服部正は自分が作曲・編曲した楽譜だけでなく、自分の勉強も含め膨大なスコアを保持していました。(スコアとはオーケストラ音楽の譜面をブックレットにしたようなもので、曲ごとに1冊になっていたりしたものです。)
たまたま私も聞いたり演奏したりするときに大いに参考になったのでかなり生前からお借りしていました。(というよりは勝手に自分の部屋に持っていってしまってました!)
しかしながら、やはり戦前の頃から集めていたスコアも結構存在し、正直紙がボロボロになる寸前のものも散見され、その修繕にも結構手間がかかりました。

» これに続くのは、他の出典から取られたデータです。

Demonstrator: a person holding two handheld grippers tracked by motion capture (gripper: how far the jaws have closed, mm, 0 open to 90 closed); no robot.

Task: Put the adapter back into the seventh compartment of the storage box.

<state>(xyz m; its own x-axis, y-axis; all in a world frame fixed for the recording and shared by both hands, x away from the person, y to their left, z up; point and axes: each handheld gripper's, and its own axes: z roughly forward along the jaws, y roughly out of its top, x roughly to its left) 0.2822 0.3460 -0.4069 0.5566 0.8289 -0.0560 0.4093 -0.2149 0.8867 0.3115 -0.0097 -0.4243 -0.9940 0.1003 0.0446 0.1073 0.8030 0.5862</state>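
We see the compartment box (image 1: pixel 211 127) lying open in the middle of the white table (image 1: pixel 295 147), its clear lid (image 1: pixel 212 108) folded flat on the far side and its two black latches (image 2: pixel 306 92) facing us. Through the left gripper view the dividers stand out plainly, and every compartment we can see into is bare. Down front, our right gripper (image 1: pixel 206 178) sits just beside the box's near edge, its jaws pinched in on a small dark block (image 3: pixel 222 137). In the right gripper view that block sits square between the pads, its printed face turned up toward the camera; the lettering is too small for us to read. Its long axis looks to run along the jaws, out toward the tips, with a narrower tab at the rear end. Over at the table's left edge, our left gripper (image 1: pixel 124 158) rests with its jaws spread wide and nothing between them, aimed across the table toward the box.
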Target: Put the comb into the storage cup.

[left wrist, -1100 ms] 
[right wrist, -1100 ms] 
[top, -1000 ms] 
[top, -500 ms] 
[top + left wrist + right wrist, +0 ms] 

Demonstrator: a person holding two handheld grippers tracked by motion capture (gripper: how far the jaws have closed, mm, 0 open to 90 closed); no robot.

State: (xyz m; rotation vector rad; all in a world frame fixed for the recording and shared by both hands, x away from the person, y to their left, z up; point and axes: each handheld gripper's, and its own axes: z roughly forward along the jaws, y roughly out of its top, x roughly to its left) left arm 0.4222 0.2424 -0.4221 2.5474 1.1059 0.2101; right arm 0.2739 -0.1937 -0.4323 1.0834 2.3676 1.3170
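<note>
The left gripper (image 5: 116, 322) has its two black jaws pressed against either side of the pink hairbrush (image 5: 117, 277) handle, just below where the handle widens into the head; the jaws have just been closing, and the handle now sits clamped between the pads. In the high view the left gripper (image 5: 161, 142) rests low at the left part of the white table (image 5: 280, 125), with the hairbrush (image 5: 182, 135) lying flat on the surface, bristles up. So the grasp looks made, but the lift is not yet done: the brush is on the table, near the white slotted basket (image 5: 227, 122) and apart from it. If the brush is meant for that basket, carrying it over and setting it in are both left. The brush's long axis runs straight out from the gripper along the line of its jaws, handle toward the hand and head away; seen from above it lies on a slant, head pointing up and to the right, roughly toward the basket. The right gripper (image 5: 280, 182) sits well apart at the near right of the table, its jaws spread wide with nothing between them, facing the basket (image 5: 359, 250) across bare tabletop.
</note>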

ここにお見せするのはチャイコフスキーの管弦楽曲3曲のスコアです。
左側2冊(序曲1812年、イタリア奇想曲)はドイツのオイレンブルク版で比較的しっかりきれいに残っていますが、右側(スラヴ行進曲)は日本楽譜という出版社の国産品であり、綴じてある部分が非常に重傷で何と「ガムテープ」で補強した、といういい加減な修繕の有様です。
驚くべきことはそのスラヴ行進曲の裏側です。
価格が何と「90銭」!
昭和15年に発刊されており、よくよく調べてみると当時の貨幣価値からしてみると結構高価だったように思われます。
例えばネット情報によれば「はがき」は2銭(現在52円)、「かけそば」は15銭(現在400円程度)「生ビール1杯」は50銭(現在5~700円程度?)等、物によって必ずしも比較にはしにくいですがだいたい昭和15年の1円が今の1500円~2500円と考えると、このスラヴ行進曲だけでも2000円に匹敵してしまうわけですね。他の2曲は輸入版であり、さらに高いと思われます。
現在「音楽の友」社で出ている同曲のスコアは税抜き1300円なので、価値観に驚くほどの差があるわけでも無さそうですが、当時服部正はこういったスコアを結構買いあさっていたようでした。
考えてみればその頃はテレビもなく「娯楽」らしきものが現在とは全く違う様相を呈していたので、酒をあまり飲まない服部正からしてみればこういった物への投資がやりやすかったのでしょうね。